- [THE TASK] Word for word, print all of the lines below.

--- MATERIALS PROVIDED ---

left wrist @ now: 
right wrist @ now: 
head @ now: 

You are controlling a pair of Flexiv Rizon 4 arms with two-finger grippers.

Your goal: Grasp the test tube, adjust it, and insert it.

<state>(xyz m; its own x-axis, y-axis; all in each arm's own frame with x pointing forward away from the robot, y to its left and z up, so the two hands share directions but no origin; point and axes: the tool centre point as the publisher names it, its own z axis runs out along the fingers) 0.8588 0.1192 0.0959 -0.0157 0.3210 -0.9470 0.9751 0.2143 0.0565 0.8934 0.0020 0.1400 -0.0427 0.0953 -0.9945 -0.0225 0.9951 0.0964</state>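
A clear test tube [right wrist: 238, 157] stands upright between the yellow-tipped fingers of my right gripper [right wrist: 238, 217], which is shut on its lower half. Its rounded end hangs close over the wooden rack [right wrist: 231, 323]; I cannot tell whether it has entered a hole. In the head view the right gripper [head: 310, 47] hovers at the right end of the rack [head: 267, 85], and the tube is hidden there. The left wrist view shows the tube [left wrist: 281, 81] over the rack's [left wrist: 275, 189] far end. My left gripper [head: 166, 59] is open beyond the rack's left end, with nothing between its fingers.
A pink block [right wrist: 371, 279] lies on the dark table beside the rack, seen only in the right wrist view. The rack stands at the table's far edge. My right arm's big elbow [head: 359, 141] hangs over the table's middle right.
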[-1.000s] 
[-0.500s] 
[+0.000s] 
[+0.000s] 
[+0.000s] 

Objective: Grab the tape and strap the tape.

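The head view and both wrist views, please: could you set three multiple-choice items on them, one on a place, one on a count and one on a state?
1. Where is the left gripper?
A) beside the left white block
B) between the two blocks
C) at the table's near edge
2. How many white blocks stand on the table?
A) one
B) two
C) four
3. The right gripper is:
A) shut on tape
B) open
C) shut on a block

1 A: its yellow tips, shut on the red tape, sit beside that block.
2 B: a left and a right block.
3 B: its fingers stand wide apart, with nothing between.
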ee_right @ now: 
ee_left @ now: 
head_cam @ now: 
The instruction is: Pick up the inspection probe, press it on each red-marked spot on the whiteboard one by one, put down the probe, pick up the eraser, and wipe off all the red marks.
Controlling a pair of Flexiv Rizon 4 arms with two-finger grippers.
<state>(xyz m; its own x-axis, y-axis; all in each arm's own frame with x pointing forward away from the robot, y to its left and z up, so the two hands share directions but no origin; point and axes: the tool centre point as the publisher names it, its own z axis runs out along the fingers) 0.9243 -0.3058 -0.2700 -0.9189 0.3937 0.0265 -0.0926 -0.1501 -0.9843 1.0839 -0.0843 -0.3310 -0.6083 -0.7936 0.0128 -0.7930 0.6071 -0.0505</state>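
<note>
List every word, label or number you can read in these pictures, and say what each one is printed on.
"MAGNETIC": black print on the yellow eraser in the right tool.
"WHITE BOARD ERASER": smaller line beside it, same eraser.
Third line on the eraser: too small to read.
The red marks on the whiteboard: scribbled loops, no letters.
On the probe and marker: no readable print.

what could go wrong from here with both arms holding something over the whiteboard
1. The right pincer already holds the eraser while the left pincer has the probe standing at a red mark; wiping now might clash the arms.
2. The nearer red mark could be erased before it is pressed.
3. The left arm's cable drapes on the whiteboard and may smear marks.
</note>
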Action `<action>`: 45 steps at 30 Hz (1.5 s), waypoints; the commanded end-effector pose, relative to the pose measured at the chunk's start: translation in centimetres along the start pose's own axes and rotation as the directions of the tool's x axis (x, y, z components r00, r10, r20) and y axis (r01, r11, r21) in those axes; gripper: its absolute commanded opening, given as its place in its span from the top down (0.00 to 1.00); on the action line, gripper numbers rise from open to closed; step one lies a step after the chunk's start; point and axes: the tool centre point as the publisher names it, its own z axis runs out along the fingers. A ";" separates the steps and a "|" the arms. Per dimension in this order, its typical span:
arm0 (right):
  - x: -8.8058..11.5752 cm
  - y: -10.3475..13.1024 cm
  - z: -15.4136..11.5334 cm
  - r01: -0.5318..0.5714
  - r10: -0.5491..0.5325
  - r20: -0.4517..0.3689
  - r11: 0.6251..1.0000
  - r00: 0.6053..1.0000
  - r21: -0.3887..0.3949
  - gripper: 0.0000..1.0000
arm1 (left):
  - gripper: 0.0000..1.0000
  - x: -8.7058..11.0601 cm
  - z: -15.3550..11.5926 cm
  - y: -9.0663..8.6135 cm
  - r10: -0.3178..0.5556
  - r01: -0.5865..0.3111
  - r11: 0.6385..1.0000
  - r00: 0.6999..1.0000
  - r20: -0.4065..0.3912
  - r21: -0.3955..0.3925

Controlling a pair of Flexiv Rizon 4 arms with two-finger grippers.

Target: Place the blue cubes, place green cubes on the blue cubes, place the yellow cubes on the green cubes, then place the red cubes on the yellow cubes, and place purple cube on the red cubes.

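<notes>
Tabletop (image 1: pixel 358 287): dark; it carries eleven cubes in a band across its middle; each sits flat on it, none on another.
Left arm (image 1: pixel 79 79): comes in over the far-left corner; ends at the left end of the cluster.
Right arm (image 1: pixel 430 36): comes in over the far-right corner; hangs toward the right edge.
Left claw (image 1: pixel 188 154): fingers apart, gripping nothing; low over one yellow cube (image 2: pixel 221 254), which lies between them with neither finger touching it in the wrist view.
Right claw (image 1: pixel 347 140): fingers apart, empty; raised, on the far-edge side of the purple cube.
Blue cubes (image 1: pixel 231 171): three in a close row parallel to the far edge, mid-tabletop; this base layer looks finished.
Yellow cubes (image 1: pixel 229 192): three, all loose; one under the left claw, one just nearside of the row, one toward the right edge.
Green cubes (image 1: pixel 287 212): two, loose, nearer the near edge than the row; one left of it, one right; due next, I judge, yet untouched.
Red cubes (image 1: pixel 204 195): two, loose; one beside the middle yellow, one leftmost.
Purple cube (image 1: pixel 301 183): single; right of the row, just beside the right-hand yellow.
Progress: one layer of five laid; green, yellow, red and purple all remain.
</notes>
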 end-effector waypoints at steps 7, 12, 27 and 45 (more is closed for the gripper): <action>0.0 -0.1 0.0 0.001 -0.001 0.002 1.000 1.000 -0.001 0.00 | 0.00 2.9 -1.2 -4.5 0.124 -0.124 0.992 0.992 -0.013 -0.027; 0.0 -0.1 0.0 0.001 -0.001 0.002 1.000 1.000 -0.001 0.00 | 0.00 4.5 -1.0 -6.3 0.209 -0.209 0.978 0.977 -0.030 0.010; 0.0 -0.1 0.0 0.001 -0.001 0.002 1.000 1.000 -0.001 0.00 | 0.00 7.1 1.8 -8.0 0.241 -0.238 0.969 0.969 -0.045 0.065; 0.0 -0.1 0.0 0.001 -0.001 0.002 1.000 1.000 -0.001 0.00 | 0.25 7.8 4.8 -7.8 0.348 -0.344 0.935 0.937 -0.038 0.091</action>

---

- [TASK ANSWER]
left wrist @ now: 
right wrist @ now: 
head @ now: 

You are controlling a pair of Flexiv Rizon 4 arms with two-finger grippers.

Your goal: Grasp the test tube, adjust it, and insert it.

<state>(xyz m; its own x-axis, y-axis; all in each arm's own frame with x pointing forward away from the robot, y to its left and z up, so the two hands share directions but no origin; point and axes: the tool centre point as the publisher names it, its own z axis runs out along the fingers) 0.8588 0.1192 0.0959 -0.0157 0.3210 -0.9470 0.9751 0.2143 0.0565 0.8934 0.0020 0.1400 -0.0427 0.0953 -0.9945 -0.0225 0.9951 0.0964</state>
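A clear test tube [right wrist: 238, 157] stands upright between the yellow-tipped fingers of my right gripper [right wrist: 238, 217], which is shut on its lower half. Its rounded end hangs close over the wooden rack [right wrist: 231, 323]; I cannot tell whether it has entered a hole. In the head view the right gripper [head: 310, 47] hovers at the right end of the rack [head: 267, 85], and the tube is hidden there. The left wrist view shows the tube [left wrist: 281, 81] over the rack's [left wrist: 275, 189] far end. My left gripper [head: 166, 59] is open beyond the rack's left end, with nothing between its fingers.
A pink block [right wrist: 371, 279] lies on the dark table beside the rack, seen only in the right wrist view. The rack stands at the table's far edge. My right arm's big elbow [head: 359, 141] hangs over the table's middle right.
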[-1.000s] 
[-0.500s] 
[+0.000s] 
[+0.000s] 
[+0.000s] 

Objective: Grab the tape and strap the tape.

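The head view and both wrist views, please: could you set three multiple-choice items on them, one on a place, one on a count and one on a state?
1. Where is the left gripper?
A) beside the left white block
B) between the two blocks
C) at the table's near edge
2. How many white blocks stand on the table?
A) one
B) two
C) four
3. The right gripper is:
A) shut on tape
B) open
C) shut on a block

1 A: its yellow tips, shut on the red tape, sit beside that block.
2 B: a left and a right block.
3 B: its fingers stand wide apart, with nothing between.
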ee_right @ now: 
ee_left @ now: 
head_cam @ now: 
The instruction is: Pick up the inspection probe, press it on each red-marked spot on the whiteboard one by one, put down the probe, pick up the eraser, and wipe off all the red marks.
Controlling a pair of Flexiv Rizon 4 arms with two-finger grippers.
<state>(xyz m; its own x-axis, y-axis; all in each arm's own frame with x pointing forward away from the robot, y to its left and z up, so the two hands share directions but no origin; point and axes: the tool centre point as the publisher names it, its own z axis runs out along the fingers) 0.9243 -0.3058 -0.2700 -0.9189 0.3937 0.0265 -0.0926 -0.1501 -0.9843 1.0839 -0.0843 -0.3310 -0.6083 -0.7936 0.0128 -0.7930 0.6071 -0.0505</state>
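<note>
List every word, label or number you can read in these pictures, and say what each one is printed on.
"MAGNETIC": black print on the yellow eraser in the right tool.
"WHITE BOARD ERASER": smaller line beside it, same eraser.
Third line on the eraser: too small to read.
The red marks on the whiteboard: scribbled loops, no letters.
On the probe and marker: no readable print.

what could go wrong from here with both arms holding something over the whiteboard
1. The right pincer already holds the eraser while the left pincer has the probe standing at a red mark; wiping now might clash the arms.
2. The nearer red mark could be erased before it is pressed.
3. The left arm's cable drapes on the whiteboard and may smear marks.
</note>
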Action `<action>`: 45 steps at 30 Hz (1.5 s), waypoints; the commanded end-effector pose, relative to the pose measured at the chunk's start: translation in centimetres along the start pose's own axes and rotation as the directions of the tool's x axis (x, y, z components r00, r10, r20) and y axis (r01, r11, r21) in those axes; gripper: its absolute commanded opening, given as its place in its span from the top down (0.00 to 1.00); on the action line, gripper numbers rise from open to closed; step one lies a step after the chunk's start; point and axes: the tool centre point as the publisher names it, its own z axis runs out along the fingers. A ";" separates the steps and a "|" the arms. Per dimension in this order, its typical span:
arm0 (right):
  - x: -8.8058..11.5752 cm
  - y: -10.3475..13.1024 cm
  - z: -15.4136..11.5334 cm
  - r01: -0.5318..0.5714
  - r10: -0.5491..0.5325
  - r20: -0.4517..0.3689
  - r11: 0.6251..1.0000
  - r00: 0.6053..1.0000
  - r21: -0.3887..0.3949
  - gripper: 0.0000..1.0000
arm1 (left):
  - gripper: 0.0000..1.0000
  - x: -8.7058..11.0601 cm
  - z: -15.3550..11.5926 cm
  - y: -9.0663..8.6135 cm
  - r10: -0.3178..0.5556
  - r01: -0.5865..0.3111
  - r11: 0.6385..1.0000
  - r00: 0.6999..1.0000
  - r20: -0.4065..0.3912
  - r21: -0.3955..0.3925

Controlling a pair of Flexiv Rizon 4 arms with two-finger grippers.

Target: Place the blue cubes, place green cubes on the blue cubes, place the yellow cubes on the green cubes, then place the red cubes on the yellow cubes, and place purple cube on the red cubes.

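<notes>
Tabletop (image 1: pixel 358 287): dark; it carries eleven cubes in a band across its middle; each sits flat on it, none on another.
Left arm (image 1: pixel 79 79): comes in over the far-left corner; ends at the left end of the cluster.
Right arm (image 1: pixel 430 36): comes in over the far-right corner; hangs toward the right edge.
Left claw (image 1: pixel 188 154): fingers apart, gripping nothing; low over one yellow cube (image 2: pixel 221 254), which lies between them with neither finger touching it in the wrist view.
Right claw (image 1: pixel 347 140): fingers apart, empty; raised, on the far-edge side of the purple cube.
Blue cubes (image 1: pixel 231 171): three in a close row parallel to the far edge, mid-tabletop; this base layer looks finished.
Yellow cubes (image 1: pixel 229 192): three, all loose; one under the left claw, one just nearside of the row, one toward the right edge.
Green cubes (image 1: pixel 287 212): two, loose, nearer the near edge than the row; one left of it, one right; due next, I judge, yet untouched.
Red cubes (image 1: pixel 204 195): two, loose; one beside the middle yellow, one leftmost.
Purple cube (image 1: pixel 301 183): single; right of the row, just beside the right-hand yellow.
Progress: one layer of five laid; green, yellow, red and purple all remain.
</notes>
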 end-effector waypoints at steps 7, 12, 27 and 45 (more is closed for the gripper): <action>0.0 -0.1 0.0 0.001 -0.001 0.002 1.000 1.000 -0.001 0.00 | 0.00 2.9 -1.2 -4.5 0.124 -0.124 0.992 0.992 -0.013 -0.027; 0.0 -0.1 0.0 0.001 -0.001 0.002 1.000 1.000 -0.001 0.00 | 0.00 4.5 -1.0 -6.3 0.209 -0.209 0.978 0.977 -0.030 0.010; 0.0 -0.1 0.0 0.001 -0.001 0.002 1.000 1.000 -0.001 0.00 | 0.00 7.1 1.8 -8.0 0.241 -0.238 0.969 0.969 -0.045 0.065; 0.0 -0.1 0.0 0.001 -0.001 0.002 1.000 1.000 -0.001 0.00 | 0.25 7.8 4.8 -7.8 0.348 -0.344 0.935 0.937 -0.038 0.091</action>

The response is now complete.